Warmer temperatures due to climate change have had other effects favourable to bark beetles. As aging trees are vulnerable to bark beetles, even more so are aging drought-stressed trees. Warmer summer temperatures have allowed bark beetles to change their life cycles from two years to one year, with some reproducing more than once in a year. The result is more bark beetles attacking aging, drought-stressed forests. As warming continues, trees are able to grow at more northerly latitudes, and so the bark beetles’ range is extending northward towards the boreal forest.

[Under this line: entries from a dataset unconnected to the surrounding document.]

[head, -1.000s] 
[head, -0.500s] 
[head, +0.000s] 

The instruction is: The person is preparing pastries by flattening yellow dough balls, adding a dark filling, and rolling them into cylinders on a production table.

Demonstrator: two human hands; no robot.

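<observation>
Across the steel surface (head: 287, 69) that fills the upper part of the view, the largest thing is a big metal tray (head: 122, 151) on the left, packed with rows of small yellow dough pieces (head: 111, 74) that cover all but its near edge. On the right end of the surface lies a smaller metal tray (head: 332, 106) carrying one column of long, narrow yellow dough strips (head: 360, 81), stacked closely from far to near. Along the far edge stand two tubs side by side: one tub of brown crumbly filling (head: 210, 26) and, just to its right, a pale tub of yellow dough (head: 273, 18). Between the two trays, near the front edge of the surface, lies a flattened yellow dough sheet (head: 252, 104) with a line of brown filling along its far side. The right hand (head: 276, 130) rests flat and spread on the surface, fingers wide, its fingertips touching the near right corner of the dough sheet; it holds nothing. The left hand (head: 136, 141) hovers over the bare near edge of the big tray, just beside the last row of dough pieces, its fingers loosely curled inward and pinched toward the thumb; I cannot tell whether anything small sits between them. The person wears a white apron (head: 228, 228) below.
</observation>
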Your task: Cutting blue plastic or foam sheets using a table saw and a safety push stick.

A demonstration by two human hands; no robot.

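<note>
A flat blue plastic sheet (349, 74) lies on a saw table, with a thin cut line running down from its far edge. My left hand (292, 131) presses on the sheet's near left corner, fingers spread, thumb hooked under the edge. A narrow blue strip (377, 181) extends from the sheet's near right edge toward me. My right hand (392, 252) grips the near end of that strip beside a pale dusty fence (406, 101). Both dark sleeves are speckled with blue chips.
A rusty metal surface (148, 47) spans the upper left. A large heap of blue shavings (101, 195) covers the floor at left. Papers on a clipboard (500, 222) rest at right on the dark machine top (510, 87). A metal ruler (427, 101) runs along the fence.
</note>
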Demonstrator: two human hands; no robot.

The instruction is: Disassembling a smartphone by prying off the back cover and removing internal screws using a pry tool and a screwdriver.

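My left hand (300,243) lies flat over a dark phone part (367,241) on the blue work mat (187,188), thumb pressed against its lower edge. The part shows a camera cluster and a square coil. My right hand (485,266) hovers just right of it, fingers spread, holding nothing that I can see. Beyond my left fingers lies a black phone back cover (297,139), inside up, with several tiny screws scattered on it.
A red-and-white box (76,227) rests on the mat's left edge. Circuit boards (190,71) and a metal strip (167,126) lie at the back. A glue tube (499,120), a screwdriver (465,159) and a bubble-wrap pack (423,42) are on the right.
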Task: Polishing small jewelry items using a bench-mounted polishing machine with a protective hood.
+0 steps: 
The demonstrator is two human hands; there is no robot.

This description of the adaptability of bark beetles is one of the most frightening parts of Nikiforuk’s book. Not only are they reproducing faster, they can also collectively switch to a new tree species when they eat all of “their tree” instead of decreasing in number as expected. Bark beetles understand the need for rapid diversification in order to survive better than humans seem to, and this is an important message in Nikiforuk’s book. Concentrating large tracts of land in the hands of a few forest companies and park systems whose goal is to maintain a constant production of trees, gave the appearance of control of nature when in fact it created a system so huge that it would inevitably crash.
Even now government and industry are having difficulty admitting that they are not in control. A series of hearings this past summer indicated that there are no plans to reevaluate how the timber industry manages forests. Nikiforuk interviewed David Jorgenson, a selective logger, who thinks it is time for government and industry to turn over forest management to BC communities. He says the community has to live with the consequences of decisions relating to forests, and they would know what is best for them. Communities could develop a diverse economy driven by their needs instead of having a company president in a far-off city making decisions.
Empire of the Beetle is, essentially, an anti-capitalist book about how the economic interests of forest industry and government led to policies and practices that left BC’s forests and the communities depending on them defenseless in the face of collapse. Yet after spending an entire book detailing the how and why of forest destruction, Nikiforuk makes only the most subtle critiques about those most to blame and suggestions of how to move forward—instead of saying outright that the capitalist system produced the problem and is undermining solutions.
While bark beetles are not the biggest environmental threat, they are an example of the interconnections found in nature, of how changes to climate can cause changes in other areas that lead to their destruction. Right now the capitalist system is the greatest barrier to making the necessary changes to reverse these environmental threats. Environmentalists and activists need to continue to wage a campaign against climate change, but also fight against the system that puts profits before the health of entire forests, watersheds and communities.